WHAT IS NEEDED:
Using the data below, return every line that holds the word "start".

..............................

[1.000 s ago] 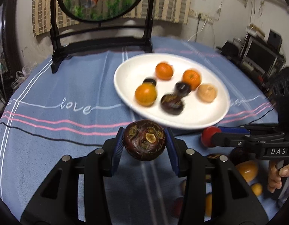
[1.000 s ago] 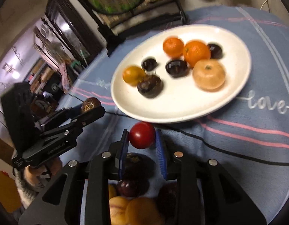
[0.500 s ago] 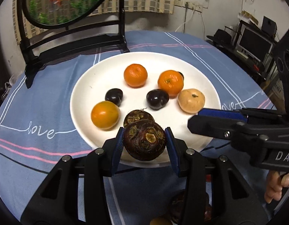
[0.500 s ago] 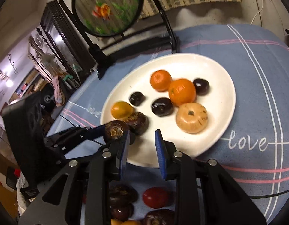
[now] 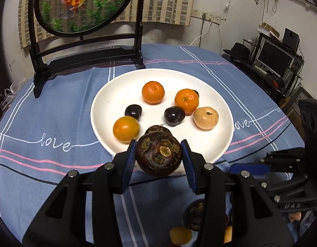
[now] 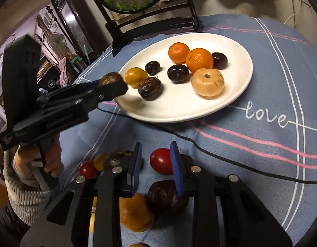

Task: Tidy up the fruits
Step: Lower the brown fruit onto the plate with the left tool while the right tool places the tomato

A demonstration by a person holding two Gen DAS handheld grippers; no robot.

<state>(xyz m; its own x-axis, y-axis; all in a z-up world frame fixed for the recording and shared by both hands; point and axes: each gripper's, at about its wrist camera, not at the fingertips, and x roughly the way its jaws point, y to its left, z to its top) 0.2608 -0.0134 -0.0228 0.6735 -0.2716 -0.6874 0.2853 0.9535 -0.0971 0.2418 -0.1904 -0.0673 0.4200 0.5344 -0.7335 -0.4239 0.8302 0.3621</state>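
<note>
My left gripper (image 5: 158, 158) is shut on a dark brown wrinkled fruit (image 5: 158, 154) and holds it just above the near rim of the white plate (image 5: 121, 90). On the plate lie several fruits: oranges, dark plums, a pale tan one and another brown fruit (image 6: 150, 88). The right wrist view shows the left gripper (image 6: 112, 81) at the plate's (image 6: 179, 111) left edge. My right gripper (image 6: 156, 164) is shut to a narrow gap with nothing in it. A red fruit (image 6: 160, 160) lies on the cloth beneath it. Its blue pad (image 5: 249, 167) shows low right in the left wrist view.
Loose fruits lie on the blue cloth near me: an orange one (image 6: 135, 214), a dark one (image 6: 166, 197), a small red one (image 6: 87, 168). A goldfish screen on a black stand (image 5: 84, 6) rises behind the plate. A sleeved hand (image 6: 30, 185) holds the left gripper.
My left gripper carried the brown fruit from over the cloth to the plate's near rim. The right gripper let go of the red fruit, which now lies on the cloth, and drew back.
</note>
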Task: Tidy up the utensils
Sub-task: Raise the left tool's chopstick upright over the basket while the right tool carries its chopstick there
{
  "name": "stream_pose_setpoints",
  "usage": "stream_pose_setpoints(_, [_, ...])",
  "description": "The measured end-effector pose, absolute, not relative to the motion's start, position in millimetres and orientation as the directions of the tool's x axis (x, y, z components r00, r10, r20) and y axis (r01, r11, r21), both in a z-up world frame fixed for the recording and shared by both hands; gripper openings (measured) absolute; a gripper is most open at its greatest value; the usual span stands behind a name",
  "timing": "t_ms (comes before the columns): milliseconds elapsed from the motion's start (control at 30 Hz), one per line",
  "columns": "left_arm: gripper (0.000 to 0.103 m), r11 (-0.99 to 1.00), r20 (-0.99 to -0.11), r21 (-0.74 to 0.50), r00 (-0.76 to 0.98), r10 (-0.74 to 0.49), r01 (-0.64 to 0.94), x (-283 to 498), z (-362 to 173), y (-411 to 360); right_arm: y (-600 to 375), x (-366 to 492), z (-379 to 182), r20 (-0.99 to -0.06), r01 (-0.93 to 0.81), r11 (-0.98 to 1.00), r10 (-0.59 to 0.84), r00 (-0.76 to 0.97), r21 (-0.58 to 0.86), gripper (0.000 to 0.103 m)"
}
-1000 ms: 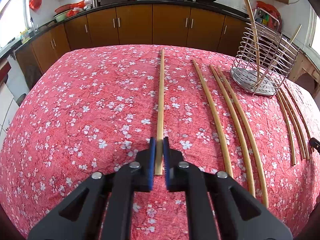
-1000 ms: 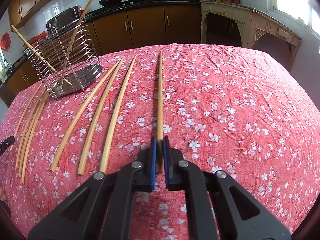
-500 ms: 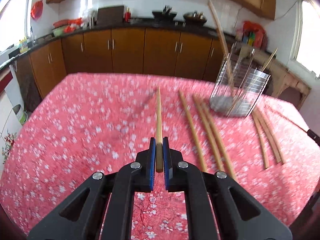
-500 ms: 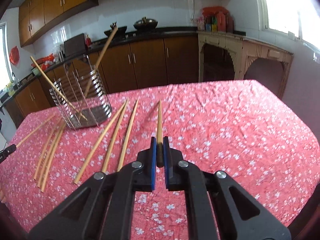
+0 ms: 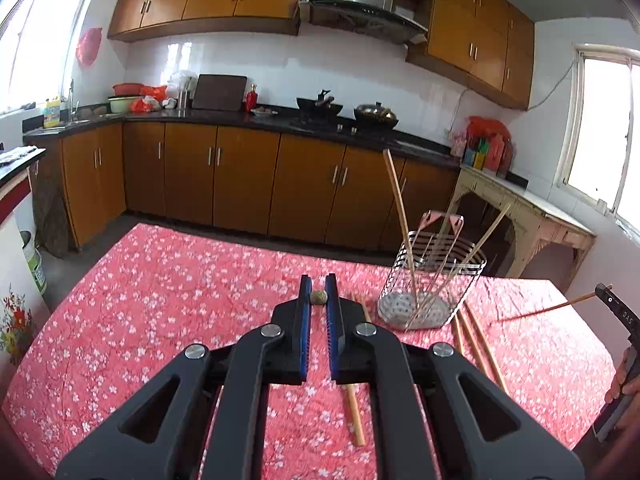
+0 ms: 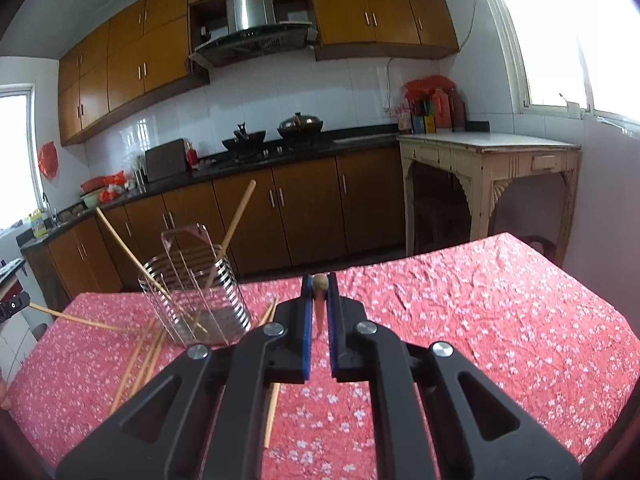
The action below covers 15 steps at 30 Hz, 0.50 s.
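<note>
My left gripper (image 5: 319, 285) is shut on a long bamboo chopstick (image 5: 319, 298), which is held off the red floral tablecloth (image 5: 168, 312) and seen almost end-on. My right gripper (image 6: 319, 279) is shut on a second chopstick (image 6: 320, 312), also raised and pointing away. A wire utensil holder (image 5: 434, 280) (image 6: 196, 292) stands on the table between the two grippers, with two chopsticks (image 5: 397, 208) leaning in it. In the left wrist view the right gripper (image 5: 618, 314) and its stick show at the right edge.
Several loose chopsticks (image 5: 478, 346) (image 6: 138, 360) lie on the cloth around the holder, and one (image 5: 354, 414) runs under the left gripper. Brown kitchen cabinets (image 5: 240, 184) stand beyond the table's far edge. A cream side table (image 6: 488, 168) stands to the right.
Both grippers rose and tilted upward, each lifting its chopstick off the tablecloth. The sticks went from lying flat to pointing away from the cameras. The holder now appears lower and nearer.
</note>
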<state>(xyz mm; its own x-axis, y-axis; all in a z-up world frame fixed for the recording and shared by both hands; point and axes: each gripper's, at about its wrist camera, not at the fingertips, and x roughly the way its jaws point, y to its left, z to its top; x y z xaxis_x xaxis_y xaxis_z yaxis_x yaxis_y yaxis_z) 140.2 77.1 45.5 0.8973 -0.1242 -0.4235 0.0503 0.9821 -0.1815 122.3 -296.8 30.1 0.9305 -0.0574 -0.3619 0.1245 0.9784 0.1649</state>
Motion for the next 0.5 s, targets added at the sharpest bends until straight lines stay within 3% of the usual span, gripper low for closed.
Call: stream_pose_setpoints(500, [0.007, 0.983, -0.372, -0.174, 0.921, -0.112, 0.049, 151, 79, 70, -288, 136, 67, -0.286, 0.092, 0.984, -0.044, 0.957, 0.154, 0.008])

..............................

REPLY:
  "description": "The measured end-effector pose, absolute, not relative to the motion's start, position in millimetres and orientation as the directions of the tool's x axis (x, y, z components r00, r10, r20) and y axis (r01, r11, r21), both in a z-up world frame fixed for the recording and shared by both hands; gripper openings (measured) absolute; a gripper is most open at its greatest value; the usual span stands behind a name",
  "timing": "t_ms (comes before the columns): milliseconds elapsed from the motion's start (control at 30 Hz), one per line",

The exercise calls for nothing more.